Using the listing below, work out how many lines include the word "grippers". Only the number is to be given.

<<<<

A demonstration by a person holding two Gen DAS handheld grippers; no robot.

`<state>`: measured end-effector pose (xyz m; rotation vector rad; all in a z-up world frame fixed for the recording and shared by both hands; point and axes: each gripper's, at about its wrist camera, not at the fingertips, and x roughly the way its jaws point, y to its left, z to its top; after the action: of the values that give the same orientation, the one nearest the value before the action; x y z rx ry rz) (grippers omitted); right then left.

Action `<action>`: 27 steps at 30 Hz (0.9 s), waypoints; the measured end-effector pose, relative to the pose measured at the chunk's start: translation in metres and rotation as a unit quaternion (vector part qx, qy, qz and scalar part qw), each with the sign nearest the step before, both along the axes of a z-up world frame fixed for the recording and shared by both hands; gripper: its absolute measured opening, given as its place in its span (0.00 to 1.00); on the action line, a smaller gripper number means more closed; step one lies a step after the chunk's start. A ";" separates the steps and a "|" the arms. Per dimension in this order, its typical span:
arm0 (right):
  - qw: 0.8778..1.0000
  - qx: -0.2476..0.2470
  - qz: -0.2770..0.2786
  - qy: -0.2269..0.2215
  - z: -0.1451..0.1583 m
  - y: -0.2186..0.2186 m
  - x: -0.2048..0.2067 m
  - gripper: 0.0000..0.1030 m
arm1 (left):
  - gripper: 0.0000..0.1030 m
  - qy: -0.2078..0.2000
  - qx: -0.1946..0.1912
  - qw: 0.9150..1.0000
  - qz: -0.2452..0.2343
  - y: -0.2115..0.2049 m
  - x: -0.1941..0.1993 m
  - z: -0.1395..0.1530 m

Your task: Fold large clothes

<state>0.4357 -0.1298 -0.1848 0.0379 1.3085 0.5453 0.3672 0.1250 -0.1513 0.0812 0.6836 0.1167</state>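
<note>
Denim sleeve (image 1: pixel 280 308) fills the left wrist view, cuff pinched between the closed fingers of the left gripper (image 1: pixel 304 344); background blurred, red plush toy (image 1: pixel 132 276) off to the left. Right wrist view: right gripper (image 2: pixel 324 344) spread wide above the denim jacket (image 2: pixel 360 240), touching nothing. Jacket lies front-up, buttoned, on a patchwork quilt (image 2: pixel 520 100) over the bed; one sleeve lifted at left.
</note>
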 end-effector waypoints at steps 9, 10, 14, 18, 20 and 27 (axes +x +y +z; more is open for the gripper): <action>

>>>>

== SOLUTION FOR THIS EXERCISE ==
2